(Beginning of COLLECTED DATA)

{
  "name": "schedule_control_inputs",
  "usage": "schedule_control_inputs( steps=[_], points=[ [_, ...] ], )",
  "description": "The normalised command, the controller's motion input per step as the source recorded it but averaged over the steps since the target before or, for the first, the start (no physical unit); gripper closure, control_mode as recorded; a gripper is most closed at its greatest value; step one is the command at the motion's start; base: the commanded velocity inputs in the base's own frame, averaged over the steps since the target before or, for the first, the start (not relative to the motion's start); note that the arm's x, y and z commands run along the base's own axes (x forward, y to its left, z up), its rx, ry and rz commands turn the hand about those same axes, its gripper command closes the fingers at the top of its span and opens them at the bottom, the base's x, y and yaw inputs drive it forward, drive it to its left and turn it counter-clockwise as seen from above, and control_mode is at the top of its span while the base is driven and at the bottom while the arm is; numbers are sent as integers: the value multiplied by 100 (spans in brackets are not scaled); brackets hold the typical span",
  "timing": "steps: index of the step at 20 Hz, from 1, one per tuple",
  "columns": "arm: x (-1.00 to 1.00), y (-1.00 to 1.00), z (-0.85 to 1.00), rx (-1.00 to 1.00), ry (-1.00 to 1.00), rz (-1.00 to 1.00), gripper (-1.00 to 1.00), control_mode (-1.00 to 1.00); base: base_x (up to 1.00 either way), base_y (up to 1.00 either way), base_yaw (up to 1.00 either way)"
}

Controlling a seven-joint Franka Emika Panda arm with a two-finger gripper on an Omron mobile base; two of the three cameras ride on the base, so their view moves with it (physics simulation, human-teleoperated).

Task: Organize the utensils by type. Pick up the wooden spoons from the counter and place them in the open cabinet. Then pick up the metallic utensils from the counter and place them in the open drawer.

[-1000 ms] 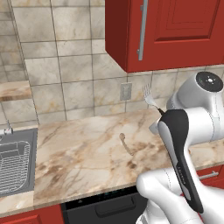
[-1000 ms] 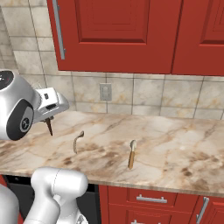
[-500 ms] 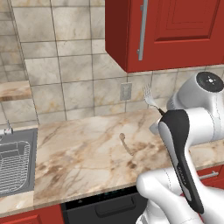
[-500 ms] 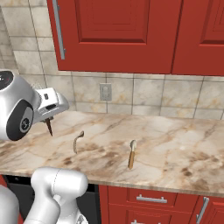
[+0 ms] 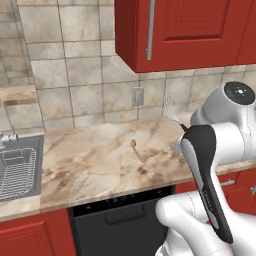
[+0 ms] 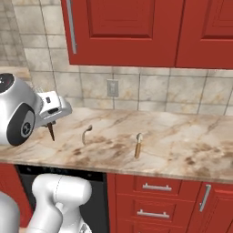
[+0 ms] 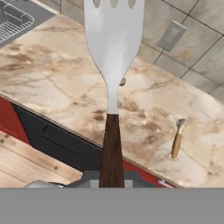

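Note:
My gripper [image 7: 111,176] is shut on the dark brown handle of the silver fork [image 7: 113,41], which it holds up above the counter [image 7: 52,83]. In the left base view the fork's tines [image 5: 169,108] stick up beside my arm; in the right base view its handle end [image 6: 51,132] points down below the hand. The all-silver spoon [image 6: 85,134] lies on the counter [image 6: 182,136], also seen as the spoon [image 5: 136,148] mid-counter. A wooden spoon [image 6: 138,144] with an orange-brown handle lies to its right, the same spoon [image 7: 176,140]. The open cabinet and open drawer are out of view.
Red wall cabinets [image 6: 127,27] with shut doors and a grey bar handle [image 5: 149,30] hang above. A steel sink [image 5: 17,167] lies at the counter's left end. A wall outlet [image 6: 112,88] sits on the tiled backsplash. Shut red drawers [image 6: 154,200] and a dark dishwasher [image 5: 120,217] sit below.

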Motion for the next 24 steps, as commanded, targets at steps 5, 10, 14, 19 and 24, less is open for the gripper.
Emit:
schedule_control_inputs(
  steps=[5, 10, 14, 19, 24],
  points=[
    [0, 0, 0, 0, 0, 0, 100, 100, -61, 0, 0],
    [0, 0, 0, 0, 0, 0, 100, 100, -28, 0, 8],
    [0, 0, 0, 0, 0, 0, 100, 100, -3, 0, 12],
    [0, 0, 0, 0, 0, 0, 100, 100, 0, 0, 1],
    [0, 0, 0, 0, 0, 0, 100, 100, -3, 5, 3]
  ],
)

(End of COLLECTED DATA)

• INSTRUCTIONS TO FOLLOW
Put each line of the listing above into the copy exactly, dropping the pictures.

• EXERCISE RESULT
{
  "name": "schedule_control_inputs",
  "usage": "schedule_control_inputs( steps=[_], points=[ [_, ...] ], )",
  "description": "The normalised command, the controller's motion input per step as the source recorded it but averaged over the steps since the target before or, for the first, the start (no physical unit); gripper closure, control_mode as recorded; a gripper is most closed at its greatest value; step one is the command at the motion's start; base: the commanded velocity inputs in the base's own frame, averaged over the steps since the target before or, for the first, the start (not relative to the motion's start); note that the arm's x, y and z commands run along the base's own axes (x forward, y to its left, z up), its rx, ry and rz commands turn the hand about those same axes, its gripper command closes the fingers at the top of its span and opens them at the bottom, the base's x, y and yaw inputs drive it forward, drive it to its left and turn it counter-clockwise as seen from above, and control_mode is at the top of its span while the base is driven and at the bottom while the arm is; numbers are sent as integers: the value multiplied by 100 (spans in brackets are not scaled); brackets hold the typical span",
  "timing": "steps: index of the step at 20 Hz, from 1, one per tuple",
  "columns": "arm: x (-1.00 to 1.00), y (-1.00 to 1.00), z (-0.85 to 1.00), rx (-1.00 to 1.00), ry (-1.00 to 1.00), rz (-1.00 to 1.00), gripper (-1.00 to 1.00), control_mode (-1.00 to 1.00); base: base_x (up to 1.00 either way), base_y (up to 1.00 either way), base_yaw (up to 1.00 either way)"
}

Controlling a seven-joint Franka Emika Panda arm with a two-finger gripper on an Omron mobile base; two of the three cameras ride on the base, so their view moves with it (physics simulation, human-teleoperated).

Task: Organize the utensils by type. Pick up the wooden spoons from the counter and place them in the open cabinet. Then pick up the metallic utensils from the counter and place them in the open drawer.

[-1000 ms] 
[-1000 ms] 
[-500 ms] 
[-500 ms] 
[+0 ms] 
[+0 ms] 
[+0 ms] 

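Note:
My gripper [image 7: 111,176] is shut on the dark brown handle of the silver fork [image 7: 113,41], which it holds up above the counter [image 7: 52,83]. In the left base view the fork's tines [image 5: 169,108] stick up beside my arm; in the right base view its handle end [image 6: 51,132] points down below the hand. The all-silver spoon [image 6: 85,134] lies on the counter [image 6: 182,136], also seen as the spoon [image 5: 136,148] mid-counter. A wooden spoon [image 6: 138,144] with an orange-brown handle lies to its right, the same spoon [image 7: 176,140]. The open cabinet and open drawer are out of view.
Red wall cabinets [image 6: 127,27] with shut doors and a grey bar handle [image 5: 149,30] hang above. A steel sink [image 5: 17,167] lies at the counter's left end. A wall outlet [image 6: 112,88] sits on the tiled backsplash. Shut red drawers [image 6: 154,200] and a dark dishwasher [image 5: 120,217] sit below.
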
Motion for the next 24 steps, as commanded, targets at steps 5, 10, 14, 19 and 24, less is open for the gripper.
Emit:
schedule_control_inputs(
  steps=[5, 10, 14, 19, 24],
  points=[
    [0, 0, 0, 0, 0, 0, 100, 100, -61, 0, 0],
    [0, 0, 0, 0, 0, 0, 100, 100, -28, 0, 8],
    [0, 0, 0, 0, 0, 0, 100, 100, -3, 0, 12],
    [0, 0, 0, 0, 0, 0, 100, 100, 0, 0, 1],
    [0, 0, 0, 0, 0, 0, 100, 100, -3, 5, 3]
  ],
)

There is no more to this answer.